DATA SECTION

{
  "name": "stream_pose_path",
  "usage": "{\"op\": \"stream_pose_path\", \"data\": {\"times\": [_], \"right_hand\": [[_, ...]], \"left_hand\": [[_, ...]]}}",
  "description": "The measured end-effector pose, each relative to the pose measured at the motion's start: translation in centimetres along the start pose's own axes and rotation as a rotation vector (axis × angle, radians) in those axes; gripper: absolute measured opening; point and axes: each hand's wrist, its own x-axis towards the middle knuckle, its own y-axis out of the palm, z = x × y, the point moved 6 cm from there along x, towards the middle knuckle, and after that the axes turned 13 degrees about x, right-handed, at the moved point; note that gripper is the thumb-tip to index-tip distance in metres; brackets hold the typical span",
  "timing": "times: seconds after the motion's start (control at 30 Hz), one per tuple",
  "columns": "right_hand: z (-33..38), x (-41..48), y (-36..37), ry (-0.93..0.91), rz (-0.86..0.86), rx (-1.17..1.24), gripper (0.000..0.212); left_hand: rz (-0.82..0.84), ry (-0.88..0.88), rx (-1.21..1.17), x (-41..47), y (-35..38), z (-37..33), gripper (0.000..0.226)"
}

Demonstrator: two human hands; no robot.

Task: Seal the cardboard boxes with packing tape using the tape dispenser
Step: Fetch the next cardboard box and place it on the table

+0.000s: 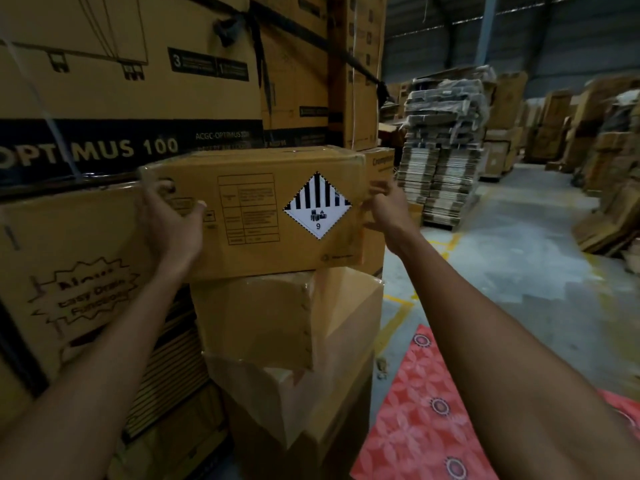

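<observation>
Two hands hold one box (256, 216) between them, raised to chest height. Left hand (169, 220): fingers wrapped round the box's left end, thumb flat on the front face. Right hand (382, 206): fingers and thumb clasping the right end. One diamond label (317, 206), marked 9, sits on the front face, nearer the right hand.

Below the hands two further cartons are counted. One closed carton (252, 317) touches the box's underside, and under it is one open carton (311, 403) with a loose flap. One red mat (433, 410) lies on the floor (502, 271) beneath the right forearm. Large printed cartons (121, 81) rise behind the left hand. Piles of flattened cardboard (440, 174) stand well beyond the right hand, too many to count. No dispenser is in view.

Progress, as a judgement: the step in hand is moving the box, not taping it. Its top seam faces away, so whether tape lies on it cannot be told. Sealing of this box and of the open carton appears still to do.
</observation>
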Motion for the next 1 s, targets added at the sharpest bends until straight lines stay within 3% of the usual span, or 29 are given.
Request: {"op": "stream_pose_path", "data": {"times": [0.13, 0.23, 0.33, 0.43, 0.67, 0.83, 1.0], "right_hand": [[-1.5, -2.8, -4.9, 0.039, -0.093, 0.079, 0.035], [-3.1, -6.9, -11.7, 0.049, -0.205, 0.072, 0.034], [-4.6, -13.3, -21.5, 0.064, -0.367, 0.069, 0.034], [-5.4, -22.1, -33.1, 0.083, -0.568, 0.009, 0.034], [-4.4, -49.8, -59.1, 0.141, -1.099, -0.104, 0.03], [-7.4, -70.1, -70.6, 0.287, -1.416, -0.127, 0.032], [-14.0, -85.5, -75.9, 0.571, -1.594, -0.113, 0.026]], "left_hand": [[0.359, 0.149, -0.158, -8.3, 4.9, -4.8, 0.018], [0.618, 0.185, -0.233, -17.0, 10.0, -7.9, 0.006], [0.923, 0.229, -0.27, -29.2, 15.1, -11.2, 0.02], [1.222, 0.318, -0.278, -43.7, 17.7, -15.1, 0.012], [1.757, 0.382, -0.297, -76.5, 15.1, -24.2, 0.014], [2.038, 0.419, -0.157, -96.5, 10.1, -23.5, 0.017], [2.256, 0.435, 0.192, -111.4, 7.5, -15.3, 0.015]]}}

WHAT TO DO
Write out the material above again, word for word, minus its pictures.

RESULT OF THIS EXERCISE
{
  "name": "stream_pose_path",
  "usage": "{\"op\": \"stream_pose_path\", \"data\": {\"times\": [_], \"right_hand\": [[_, ...]], \"left_hand\": [[_, ...]]}}",
  "description": "The measured end-effector pose, each relative to the pose measured at the motion's start: translation in centimetres along the start pose's own axes and rotation as a rotation vector (axis × angle, radians) in those axes; gripper: absolute measured opening; point and axes: each hand's wrist, its own x-axis towards the middle knuckle, its own y-axis out of the palm, z = x × y, the point moved 6 cm from there along x, towards the middle knuckle, and after that the axes turned 13 degrees about x, right-handed, at the moved point; note that gripper is the thumb-tip to index-tip distance in metres; brackets hold the typical span",
  "timing": "times: seconds after the motion's start (control at 30 Hz), one per tuple",
  "columns": "right_hand: z (-33..38), x (-41..48), y (-36..37), ry (-0.93..0.91), rz (-0.86..0.86), rx (-1.17..1.24), gripper (0.000..0.212); left_hand: rz (-0.82..0.84), ry (-0.88..0.88), rx (-1.21..1.17), x (-41..47), y (-35..38), z (-37..33), gripper (0.000..0.226)"
}

Demonstrator: two human hands; no robot.

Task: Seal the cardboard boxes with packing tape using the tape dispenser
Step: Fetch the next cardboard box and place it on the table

+0.000s: 

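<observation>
Two hands hold one box (256, 216) between them, raised to chest height. Left hand (169, 220): fingers wrapped round the box's left end, thumb flat on the front face. Right hand (382, 206): fingers and thumb clasping the right end. One diamond label (317, 206), marked 9, sits on the front face, nearer the right hand.

Below the hands two further cartons are counted. One closed carton (252, 317) touches the box's underside, and under it is one open carton (311, 403) with a loose flap. One red mat (433, 410) lies on the floor (502, 271) beneath the right forearm. Large printed cartons (121, 81) rise behind the left hand. Piles of flattened cardboard (440, 174) stand well beyond the right hand, too many to count. No dispenser is in view.

Progress, as a judgement: the step in hand is moving the box, not taping it. Its top seam faces away, so whether tape lies on it cannot be told. Sealing of this box and of the open carton appears still to do.
</observation>
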Motion for the next 1 s, targets added at the sharpest bends until straight lines stay within 3% of the usual span, or 29 are given.
Request: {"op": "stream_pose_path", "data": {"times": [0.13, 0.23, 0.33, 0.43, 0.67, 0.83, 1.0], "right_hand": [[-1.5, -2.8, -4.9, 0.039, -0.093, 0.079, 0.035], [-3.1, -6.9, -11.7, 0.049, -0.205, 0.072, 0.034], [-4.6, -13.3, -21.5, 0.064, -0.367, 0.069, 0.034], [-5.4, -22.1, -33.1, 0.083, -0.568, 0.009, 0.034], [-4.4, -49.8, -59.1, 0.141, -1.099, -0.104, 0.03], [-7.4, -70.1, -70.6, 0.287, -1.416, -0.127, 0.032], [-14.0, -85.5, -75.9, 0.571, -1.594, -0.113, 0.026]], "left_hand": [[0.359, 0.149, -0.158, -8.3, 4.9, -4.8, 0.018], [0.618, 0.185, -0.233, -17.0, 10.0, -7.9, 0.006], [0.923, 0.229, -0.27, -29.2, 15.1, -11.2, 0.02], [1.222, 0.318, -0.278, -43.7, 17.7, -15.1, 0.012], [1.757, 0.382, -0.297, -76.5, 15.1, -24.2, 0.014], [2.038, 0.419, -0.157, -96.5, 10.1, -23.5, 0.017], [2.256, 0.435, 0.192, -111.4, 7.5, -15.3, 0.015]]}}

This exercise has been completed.